Archive for the ‘Patch on Speech’ Category

iPhone 4S: speech advances but there’s more to do

Thursday, October 6th, 2011

By Kimberly Patch

Apple’s iPhone 4S has taken a couple of nice big steps toward adding practical speech to smart phones. There are still some big gaps, mind you. I’ll get to those as well.

Speech on the keyboard

The long-awaited speech button is now part of the keyboard. Everywhere there’s a keyboard you can dictate rather than type. This is far better than having to use an app to dictate, then cut and paste into applications. This is one of the big steps. This will make life much easier for people who have trouble using the keyboard. And I suspect a large contingent of others will find themselves dictating into the iPhone a good amount of time, increasingly reserving the keyboard for situations where they don’t want to be overheard.

The key question about speech on the keyboard is how it works beyond the letter keys and straight dictation.
For instance, after you type
“Great! I’ll meet you at the usual place (pool cue at the ready) at 6:30.”
how easy is it to change what you said to something like this?
“Excellent :-) I’ll meet you at the usual place (pool cue at the ready) at 7:00.”
And then how easy is it to go back to the original if you change your mind again?

Speech assistant

After we all use the speech assistant for a couple of days or weeks it‘ll become readily apparent where Siri lies on the very-useful-to-very-annoying continuum.

The key parameters are
- how much time Siri saves you
- how a particular type of Siri audio feedback hits you the10th time you’ve heard it
- how physically and cognitively easy it is to switch between the assistant and whatever you have to do with your hands on the phone.

One thing that has the potential to tame the annoyance factor is giving users some control over the feedback.

I think the tricky thing about computer-human feedback is it’s inherently different from human-human feedback. One difference is the computer has no feelings and we know that. Good computer-human feedback isn’t necessarily the same as good human-human feedback.

The big gap

There’s still a big speech gap on the iPhone. Speech is still just a partial interface.

Picture sitting in an office with a desktop computer and a human assistant. Type anything you want using the letter keys on your keyboard or ask the assistant to do things for you. You could get a fair amount of work done this way, but there’d still be situations where you’d want to control your computer directly using keyboard shortcuts, arrow keys or the mouse. Partial interfaces have a high annoyance factor.

Even if you use a mix of speech, keyboard and gesture, if you’re able to choose the method of input based on what you want to do rather than what happens to be available, true efficiencies will emerge.

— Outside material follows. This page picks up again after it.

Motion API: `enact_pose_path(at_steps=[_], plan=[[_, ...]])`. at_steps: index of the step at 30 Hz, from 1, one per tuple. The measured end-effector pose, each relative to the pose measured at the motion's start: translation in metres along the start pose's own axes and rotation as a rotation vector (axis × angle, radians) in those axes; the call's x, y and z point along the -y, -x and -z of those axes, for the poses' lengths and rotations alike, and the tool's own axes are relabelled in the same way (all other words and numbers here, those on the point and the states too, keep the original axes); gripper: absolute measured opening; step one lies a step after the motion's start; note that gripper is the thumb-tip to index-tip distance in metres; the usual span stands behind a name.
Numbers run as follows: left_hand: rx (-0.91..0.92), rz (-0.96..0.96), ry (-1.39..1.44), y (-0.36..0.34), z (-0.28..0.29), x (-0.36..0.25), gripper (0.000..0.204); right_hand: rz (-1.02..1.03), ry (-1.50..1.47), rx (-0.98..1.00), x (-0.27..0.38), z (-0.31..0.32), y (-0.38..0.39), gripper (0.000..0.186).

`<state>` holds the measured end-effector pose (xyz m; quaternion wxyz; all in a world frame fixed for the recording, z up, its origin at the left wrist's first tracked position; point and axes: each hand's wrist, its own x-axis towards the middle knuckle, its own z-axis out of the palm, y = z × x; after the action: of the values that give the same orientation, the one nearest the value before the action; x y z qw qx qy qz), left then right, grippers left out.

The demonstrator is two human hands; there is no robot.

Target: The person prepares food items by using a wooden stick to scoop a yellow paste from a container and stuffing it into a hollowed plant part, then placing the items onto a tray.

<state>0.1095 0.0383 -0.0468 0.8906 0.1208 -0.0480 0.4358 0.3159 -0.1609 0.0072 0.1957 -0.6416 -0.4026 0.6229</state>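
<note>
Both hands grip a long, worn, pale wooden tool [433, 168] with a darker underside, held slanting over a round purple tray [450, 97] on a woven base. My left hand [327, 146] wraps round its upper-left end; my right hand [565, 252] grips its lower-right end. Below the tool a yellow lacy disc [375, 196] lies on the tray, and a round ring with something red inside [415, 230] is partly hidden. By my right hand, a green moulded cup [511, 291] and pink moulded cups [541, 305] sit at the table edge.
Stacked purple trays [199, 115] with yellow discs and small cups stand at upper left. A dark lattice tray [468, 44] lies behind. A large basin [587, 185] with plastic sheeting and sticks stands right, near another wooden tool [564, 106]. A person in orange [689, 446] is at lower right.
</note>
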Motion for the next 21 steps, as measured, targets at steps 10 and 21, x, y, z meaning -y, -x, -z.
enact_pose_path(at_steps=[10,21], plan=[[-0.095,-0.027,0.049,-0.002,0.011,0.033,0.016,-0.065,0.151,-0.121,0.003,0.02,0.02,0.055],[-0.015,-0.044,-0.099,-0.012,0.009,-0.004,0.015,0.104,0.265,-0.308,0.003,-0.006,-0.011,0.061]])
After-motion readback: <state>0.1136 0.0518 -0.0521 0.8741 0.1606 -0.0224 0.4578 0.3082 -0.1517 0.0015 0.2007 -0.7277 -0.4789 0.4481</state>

Ultimately, I want to be able to completely control my phone by speech. And I suspect if we figure out how to do that, then make it available for everyone, the general mix of input will become more efficient.

I’d like to see the computer industry tap folks who have to use speech recognition as testers. I think this would push speech input into practical use more quickly and cut out some of the annoyance-factor growing pains.

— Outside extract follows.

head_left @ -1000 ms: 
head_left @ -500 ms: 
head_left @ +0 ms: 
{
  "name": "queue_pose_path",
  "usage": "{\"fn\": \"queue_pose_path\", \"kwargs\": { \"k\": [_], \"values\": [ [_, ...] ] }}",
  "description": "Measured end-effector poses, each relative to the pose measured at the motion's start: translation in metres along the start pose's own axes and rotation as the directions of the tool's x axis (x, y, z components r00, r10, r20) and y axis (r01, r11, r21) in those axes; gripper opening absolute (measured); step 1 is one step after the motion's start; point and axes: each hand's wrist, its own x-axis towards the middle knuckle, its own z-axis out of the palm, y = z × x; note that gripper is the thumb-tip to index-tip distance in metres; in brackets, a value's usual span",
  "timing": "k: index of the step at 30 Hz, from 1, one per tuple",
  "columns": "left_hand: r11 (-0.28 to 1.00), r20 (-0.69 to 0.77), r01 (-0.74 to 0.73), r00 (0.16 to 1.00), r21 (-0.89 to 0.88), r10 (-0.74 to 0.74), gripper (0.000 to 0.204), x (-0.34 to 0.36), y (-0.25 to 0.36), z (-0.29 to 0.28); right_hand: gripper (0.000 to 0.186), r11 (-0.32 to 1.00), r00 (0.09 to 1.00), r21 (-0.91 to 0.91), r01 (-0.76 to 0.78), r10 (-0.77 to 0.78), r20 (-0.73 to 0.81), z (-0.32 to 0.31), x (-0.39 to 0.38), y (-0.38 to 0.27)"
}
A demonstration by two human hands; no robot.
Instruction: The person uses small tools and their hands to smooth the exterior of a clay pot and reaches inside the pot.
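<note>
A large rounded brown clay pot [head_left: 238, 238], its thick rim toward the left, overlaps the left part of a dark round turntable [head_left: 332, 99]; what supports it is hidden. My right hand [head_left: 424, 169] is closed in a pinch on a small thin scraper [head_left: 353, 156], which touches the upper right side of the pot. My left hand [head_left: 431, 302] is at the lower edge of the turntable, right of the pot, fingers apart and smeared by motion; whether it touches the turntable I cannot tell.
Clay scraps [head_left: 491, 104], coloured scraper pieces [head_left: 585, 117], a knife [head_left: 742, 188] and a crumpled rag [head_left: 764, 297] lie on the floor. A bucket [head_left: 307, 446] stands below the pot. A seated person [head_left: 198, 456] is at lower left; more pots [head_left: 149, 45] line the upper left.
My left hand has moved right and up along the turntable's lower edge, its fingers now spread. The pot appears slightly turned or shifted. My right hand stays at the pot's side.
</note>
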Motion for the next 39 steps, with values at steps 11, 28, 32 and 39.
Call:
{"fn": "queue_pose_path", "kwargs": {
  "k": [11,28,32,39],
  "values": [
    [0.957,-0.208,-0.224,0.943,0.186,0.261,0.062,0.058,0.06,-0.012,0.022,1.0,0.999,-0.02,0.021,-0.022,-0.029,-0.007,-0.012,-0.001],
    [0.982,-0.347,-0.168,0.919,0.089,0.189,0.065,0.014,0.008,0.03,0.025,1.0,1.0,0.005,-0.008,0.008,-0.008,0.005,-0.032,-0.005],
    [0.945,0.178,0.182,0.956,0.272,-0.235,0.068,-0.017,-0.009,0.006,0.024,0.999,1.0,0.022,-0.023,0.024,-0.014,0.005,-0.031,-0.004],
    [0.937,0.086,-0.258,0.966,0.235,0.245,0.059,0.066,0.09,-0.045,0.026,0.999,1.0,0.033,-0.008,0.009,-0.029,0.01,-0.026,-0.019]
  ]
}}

What do you think? Let me know at Kim@ this domain name.

Getting Gmail working well with speech commands

Wednesday, September 21st, 2011

By Kimberly Patch

If you haven’t used speech commands to control a computer, it might not be obvious that single character commands, for instance “y” to archive a message in Gmail, can present a challenge.

Single-character commands seem like a great idea, especially for Web programs, because your Web browser already takes up some common keyboard shortcuts. Gmail has a lot of single-character commands, and once you get to know them you can fly along using the keyboard. In general I’m all for more keyboard shortcuts because it’s easy to enable them using speech.

Command conundrum

Single-character commands that can’t be changed, however, can get speech users in a lot of trouble. Say a command or make a noise that’s misheard as text in a program that doesn’t use single-character shortcuts and either nothing happens or you get some stray text you can easily undo. Do the same thing in a single-character-command program and you can cause many actions to happen at once.

A stray “Kelly” in your Gmail inbox, for instance, will move the cursor up one message (single-character command “k”) and archive it (single-character command “y”). “Bruno” causes even more damage.

Turn off the keyboard shortcuts, though, and the program becomes fairly inaccessible for speech users. We need the shortcuts, and we can combine multiple keystrokes into single utterances to make things even better. It’s having little control over them that presents a problem.

Speech-safe single character shortcuts

Google Labs has a nifty extension that presents a simple fix. It lets you change the characters you use for keyboard shortcuts, including using two characters rather than one. Add a plus sign (+) to the beginning of every shortcut and they all become speech-safe.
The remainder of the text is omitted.